-- EXERCISE DESCRIPTION --
Could you restate exactly the lines that begin at the line with "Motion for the" and end at the final line of the data?

-- DATA EXTRACT --
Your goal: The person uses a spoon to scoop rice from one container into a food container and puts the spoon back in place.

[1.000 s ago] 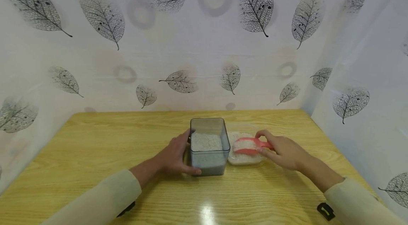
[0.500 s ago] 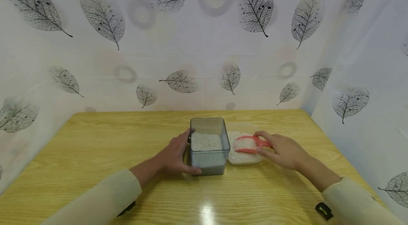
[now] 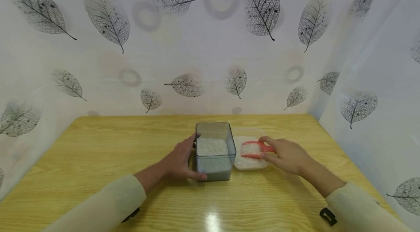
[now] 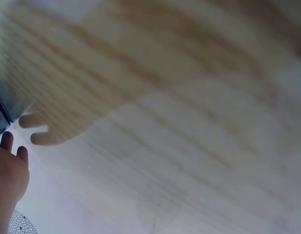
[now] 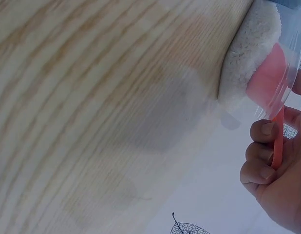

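Observation:
A see-through grey square container [image 3: 214,168] with white rice [image 3: 212,146] inside stands mid-table. My left hand [image 3: 179,159] holds its left side, thumb across the front and fingers round the back corner; the left wrist view catches only part of this hand [image 4: 11,170] at the edge. Just right of it sits a clear plastic tub [image 3: 251,167], also with rice. My right hand [image 3: 288,155] grips the handle of a pink scoop [image 3: 252,156], whose bowl carries rice over the tub. In the right wrist view, the scoop [image 5: 270,78] shows through the tub's clear wall.
A wood-grain table [image 3: 108,144] lies under everything. Behind it hangs a pale curtain [image 3: 203,49] printed with leaves, and another stretch of it runs along the right side. Dark straps [image 3: 328,216] show below both sleeves.
My right hand and the scoop have shifted slightly left over the tub, and the scoop's bowl has changed its tilt a little. The left hand and grey container have stayed put.

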Demonstrator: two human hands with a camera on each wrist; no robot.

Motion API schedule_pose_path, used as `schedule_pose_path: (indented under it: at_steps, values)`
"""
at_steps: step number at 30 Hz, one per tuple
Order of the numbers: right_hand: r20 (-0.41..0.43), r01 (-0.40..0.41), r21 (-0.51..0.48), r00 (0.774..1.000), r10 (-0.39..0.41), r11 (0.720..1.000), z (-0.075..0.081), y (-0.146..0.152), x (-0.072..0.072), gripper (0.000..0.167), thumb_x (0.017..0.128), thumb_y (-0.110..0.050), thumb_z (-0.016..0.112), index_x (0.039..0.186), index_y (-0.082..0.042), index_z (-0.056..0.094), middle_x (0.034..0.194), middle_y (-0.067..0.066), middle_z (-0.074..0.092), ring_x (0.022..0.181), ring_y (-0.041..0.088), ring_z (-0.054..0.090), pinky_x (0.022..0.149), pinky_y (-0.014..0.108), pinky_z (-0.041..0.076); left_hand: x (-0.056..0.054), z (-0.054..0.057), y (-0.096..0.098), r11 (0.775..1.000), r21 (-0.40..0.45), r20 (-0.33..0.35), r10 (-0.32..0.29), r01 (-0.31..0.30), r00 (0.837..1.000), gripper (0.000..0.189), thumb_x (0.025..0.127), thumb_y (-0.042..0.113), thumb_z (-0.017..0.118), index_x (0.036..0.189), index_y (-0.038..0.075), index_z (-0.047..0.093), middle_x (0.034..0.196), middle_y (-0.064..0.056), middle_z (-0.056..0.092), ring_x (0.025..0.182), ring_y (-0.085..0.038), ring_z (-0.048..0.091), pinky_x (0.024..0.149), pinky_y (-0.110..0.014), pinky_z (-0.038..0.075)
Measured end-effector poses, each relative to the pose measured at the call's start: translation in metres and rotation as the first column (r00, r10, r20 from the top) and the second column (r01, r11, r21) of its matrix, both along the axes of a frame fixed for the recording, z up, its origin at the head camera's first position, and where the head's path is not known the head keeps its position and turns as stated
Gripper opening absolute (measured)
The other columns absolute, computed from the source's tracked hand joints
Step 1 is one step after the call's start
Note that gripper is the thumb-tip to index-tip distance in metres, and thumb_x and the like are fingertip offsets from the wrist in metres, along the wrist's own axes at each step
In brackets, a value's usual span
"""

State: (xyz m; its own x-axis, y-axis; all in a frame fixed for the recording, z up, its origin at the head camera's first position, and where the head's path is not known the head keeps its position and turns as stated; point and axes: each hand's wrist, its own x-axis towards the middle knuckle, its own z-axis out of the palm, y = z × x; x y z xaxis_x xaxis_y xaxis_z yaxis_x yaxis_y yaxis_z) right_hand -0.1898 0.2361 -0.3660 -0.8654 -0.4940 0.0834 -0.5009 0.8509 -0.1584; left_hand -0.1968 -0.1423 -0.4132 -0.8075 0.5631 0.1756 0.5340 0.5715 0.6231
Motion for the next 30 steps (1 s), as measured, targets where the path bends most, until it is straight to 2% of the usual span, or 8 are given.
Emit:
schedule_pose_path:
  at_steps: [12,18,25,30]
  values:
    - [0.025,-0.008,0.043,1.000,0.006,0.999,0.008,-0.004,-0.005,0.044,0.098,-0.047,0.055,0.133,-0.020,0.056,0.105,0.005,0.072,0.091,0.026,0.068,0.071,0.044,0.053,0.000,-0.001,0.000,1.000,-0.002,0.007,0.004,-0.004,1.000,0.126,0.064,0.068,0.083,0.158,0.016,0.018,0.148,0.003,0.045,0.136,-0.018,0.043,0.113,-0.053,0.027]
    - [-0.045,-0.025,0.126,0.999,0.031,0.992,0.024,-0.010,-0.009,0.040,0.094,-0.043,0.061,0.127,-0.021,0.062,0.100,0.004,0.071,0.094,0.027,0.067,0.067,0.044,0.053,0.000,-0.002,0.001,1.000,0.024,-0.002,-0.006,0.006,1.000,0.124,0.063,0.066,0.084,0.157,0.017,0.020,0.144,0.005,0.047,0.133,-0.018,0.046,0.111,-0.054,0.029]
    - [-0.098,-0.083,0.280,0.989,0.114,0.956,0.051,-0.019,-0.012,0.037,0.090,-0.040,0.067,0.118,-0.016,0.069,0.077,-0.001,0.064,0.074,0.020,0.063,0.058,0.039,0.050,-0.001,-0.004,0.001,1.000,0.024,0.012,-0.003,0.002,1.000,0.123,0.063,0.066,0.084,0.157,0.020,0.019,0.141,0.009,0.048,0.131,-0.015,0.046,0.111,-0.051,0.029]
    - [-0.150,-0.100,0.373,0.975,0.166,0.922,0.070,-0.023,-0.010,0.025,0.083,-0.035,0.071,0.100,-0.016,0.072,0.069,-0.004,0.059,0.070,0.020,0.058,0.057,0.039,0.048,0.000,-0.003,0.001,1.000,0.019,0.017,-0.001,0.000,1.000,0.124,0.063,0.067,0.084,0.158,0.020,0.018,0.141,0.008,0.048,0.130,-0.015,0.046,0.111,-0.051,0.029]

-- OUTPUT FOR THIS EXERCISE --
Motion for the next 30 steps (1 s), as measured, targets where the path bends most, until it is straight to 2% of the usual span, or 8 are given.
Emit:
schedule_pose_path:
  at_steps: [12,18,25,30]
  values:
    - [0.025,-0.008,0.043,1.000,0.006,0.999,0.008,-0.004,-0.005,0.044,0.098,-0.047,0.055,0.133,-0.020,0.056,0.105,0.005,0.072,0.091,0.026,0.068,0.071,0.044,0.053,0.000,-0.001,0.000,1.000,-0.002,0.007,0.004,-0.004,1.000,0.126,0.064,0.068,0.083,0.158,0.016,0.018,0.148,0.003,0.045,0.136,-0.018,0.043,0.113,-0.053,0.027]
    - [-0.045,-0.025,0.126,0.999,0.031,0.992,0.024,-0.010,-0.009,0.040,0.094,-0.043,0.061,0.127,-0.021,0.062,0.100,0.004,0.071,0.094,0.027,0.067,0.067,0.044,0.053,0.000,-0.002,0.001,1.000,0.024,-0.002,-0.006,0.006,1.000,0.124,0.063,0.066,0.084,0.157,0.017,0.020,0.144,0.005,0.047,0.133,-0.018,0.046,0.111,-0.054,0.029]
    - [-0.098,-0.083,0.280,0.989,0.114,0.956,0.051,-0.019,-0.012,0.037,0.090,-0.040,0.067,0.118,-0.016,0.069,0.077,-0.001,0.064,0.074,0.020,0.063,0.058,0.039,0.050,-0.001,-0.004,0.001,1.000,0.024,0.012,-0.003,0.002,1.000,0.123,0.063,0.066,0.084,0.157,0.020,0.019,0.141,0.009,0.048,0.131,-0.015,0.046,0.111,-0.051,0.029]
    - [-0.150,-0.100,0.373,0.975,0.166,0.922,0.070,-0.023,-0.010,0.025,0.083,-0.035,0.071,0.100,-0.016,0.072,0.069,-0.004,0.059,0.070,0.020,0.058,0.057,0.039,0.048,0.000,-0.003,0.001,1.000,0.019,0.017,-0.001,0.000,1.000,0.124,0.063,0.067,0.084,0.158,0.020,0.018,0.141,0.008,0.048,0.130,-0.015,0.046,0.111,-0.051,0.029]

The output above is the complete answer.